Recession? Thanks alot grandad.

Mar 24th, 2009 | By | Category: Features, News, Rochaelle

Since the beginning of last year we have been hearing about the recession and now like the doomed Titanic sailing towards that big iceberg it has finally hit. Economists say that this is the biggest and worst economic crisis to hit us globally since the beginning of the last century and no one is sure when or if it will end.


The first finger of blame was pointed at the Bankers and City boys who had been living it up in the lap of luxury for years claiming extortionate bonuses. However the whole blame cannot be put on them alone, the whole of Western Society got used to a disposable income and was in the grip of a “must have it ,will have it now” credit culture.
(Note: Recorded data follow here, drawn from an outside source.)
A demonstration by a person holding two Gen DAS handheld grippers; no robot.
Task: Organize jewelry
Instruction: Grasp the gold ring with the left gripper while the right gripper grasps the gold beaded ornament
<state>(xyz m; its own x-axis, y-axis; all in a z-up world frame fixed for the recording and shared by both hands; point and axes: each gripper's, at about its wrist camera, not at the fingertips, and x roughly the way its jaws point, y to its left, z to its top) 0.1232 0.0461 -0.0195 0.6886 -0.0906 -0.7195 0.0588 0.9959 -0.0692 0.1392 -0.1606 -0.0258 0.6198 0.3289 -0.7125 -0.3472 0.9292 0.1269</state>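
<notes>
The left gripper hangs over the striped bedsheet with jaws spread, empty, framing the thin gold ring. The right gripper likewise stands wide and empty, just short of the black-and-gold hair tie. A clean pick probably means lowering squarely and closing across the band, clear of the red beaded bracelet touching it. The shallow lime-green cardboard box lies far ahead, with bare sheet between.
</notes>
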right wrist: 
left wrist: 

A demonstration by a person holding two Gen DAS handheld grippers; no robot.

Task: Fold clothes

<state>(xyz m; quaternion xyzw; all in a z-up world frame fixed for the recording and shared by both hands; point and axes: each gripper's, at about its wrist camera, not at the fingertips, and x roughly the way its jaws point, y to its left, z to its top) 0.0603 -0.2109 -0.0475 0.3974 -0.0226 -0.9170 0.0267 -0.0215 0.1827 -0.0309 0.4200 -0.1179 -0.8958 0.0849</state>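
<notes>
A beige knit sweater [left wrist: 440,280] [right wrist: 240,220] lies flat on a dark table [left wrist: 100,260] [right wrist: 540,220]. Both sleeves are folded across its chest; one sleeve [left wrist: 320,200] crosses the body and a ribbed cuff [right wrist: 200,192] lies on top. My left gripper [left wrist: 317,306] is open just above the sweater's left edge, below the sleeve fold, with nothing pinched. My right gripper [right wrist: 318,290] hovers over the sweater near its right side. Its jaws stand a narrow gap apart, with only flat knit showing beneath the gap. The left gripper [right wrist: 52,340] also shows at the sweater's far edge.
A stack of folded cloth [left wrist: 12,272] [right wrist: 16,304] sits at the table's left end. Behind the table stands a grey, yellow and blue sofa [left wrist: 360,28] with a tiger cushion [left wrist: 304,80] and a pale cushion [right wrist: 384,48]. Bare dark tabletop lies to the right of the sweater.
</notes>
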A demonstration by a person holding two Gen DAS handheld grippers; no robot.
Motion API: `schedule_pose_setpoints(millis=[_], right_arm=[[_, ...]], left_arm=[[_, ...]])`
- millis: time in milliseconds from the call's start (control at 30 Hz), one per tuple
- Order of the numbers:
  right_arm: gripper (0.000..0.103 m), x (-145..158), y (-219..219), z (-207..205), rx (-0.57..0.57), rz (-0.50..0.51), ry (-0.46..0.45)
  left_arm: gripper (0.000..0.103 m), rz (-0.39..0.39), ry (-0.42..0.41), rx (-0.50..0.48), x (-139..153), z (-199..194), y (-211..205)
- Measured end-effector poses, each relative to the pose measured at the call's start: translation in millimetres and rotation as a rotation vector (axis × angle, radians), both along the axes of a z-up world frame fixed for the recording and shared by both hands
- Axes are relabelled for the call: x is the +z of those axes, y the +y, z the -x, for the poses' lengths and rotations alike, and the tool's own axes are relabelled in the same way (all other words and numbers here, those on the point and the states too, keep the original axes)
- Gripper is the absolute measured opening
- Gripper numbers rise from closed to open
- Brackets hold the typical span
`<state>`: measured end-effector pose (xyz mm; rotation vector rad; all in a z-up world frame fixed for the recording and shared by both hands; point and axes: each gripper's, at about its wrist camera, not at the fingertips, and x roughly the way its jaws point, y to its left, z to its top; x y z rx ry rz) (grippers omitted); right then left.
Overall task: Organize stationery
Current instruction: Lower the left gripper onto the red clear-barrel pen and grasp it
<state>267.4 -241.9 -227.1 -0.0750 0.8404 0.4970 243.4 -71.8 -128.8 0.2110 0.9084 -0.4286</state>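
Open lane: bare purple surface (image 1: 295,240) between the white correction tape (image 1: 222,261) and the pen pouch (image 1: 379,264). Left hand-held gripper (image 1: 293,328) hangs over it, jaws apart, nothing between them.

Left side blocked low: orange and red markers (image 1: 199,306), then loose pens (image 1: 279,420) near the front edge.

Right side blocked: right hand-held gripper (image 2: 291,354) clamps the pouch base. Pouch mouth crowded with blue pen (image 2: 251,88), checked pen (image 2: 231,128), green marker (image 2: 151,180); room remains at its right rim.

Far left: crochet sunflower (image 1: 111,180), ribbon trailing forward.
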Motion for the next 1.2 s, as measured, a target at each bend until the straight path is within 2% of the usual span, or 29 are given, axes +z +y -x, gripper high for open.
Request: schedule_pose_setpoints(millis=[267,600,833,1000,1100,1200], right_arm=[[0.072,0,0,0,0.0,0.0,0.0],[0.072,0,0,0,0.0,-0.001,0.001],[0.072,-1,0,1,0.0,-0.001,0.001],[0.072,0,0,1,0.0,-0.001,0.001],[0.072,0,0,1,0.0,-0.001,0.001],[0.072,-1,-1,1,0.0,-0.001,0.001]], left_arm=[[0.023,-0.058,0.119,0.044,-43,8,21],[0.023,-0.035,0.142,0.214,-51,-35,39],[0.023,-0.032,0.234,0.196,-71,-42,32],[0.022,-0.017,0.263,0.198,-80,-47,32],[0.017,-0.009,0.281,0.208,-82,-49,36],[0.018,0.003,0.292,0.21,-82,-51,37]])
We have sons of MP’s being given insane, uncalled-for allowances to throw “F*ck off I’m rich” parties, Celebrity Big Brother contestants demanding huge fees to just sit in a house for two weeks,(with the winner Ulrika Jonsson reportedly getting £175,000) while ordinary Joe Bloggs in the street is facing the very real and scary possibility of losing his job ( probably to a foreign worker) and home.

Most of all for 20 somethings like myself it seems very unfair. We are being made to pay for the big mistakes made by generations before us. We were not old enough to reap the rewards of western society’s consumer culture gone mad and now we have to bear the burden too.

I don’t want to hear that in these times of hardship to become a “recessionista” and build a capsule wardrobe of high end basic pieces. (a black t-shirt for £250? That’s half a month’s wages.) . I don’t want to hear that I should invest in stocks so that when they get better I’ll get a nice return.

I want to know that when I graduate I’ll not be heading straight for gumtree.com to find a job cleaning toilets because that’s all there is. But with unemployment rates for young people at a record high this seems more than a grim possibility. People seem to have forgotten about our generation, the ones who will have to bear the brunt of the previous generations’ misguided endeavors. And as most students know when it all hits the fan, unlike Britain’s banks this time our parents will not be able to bail us out.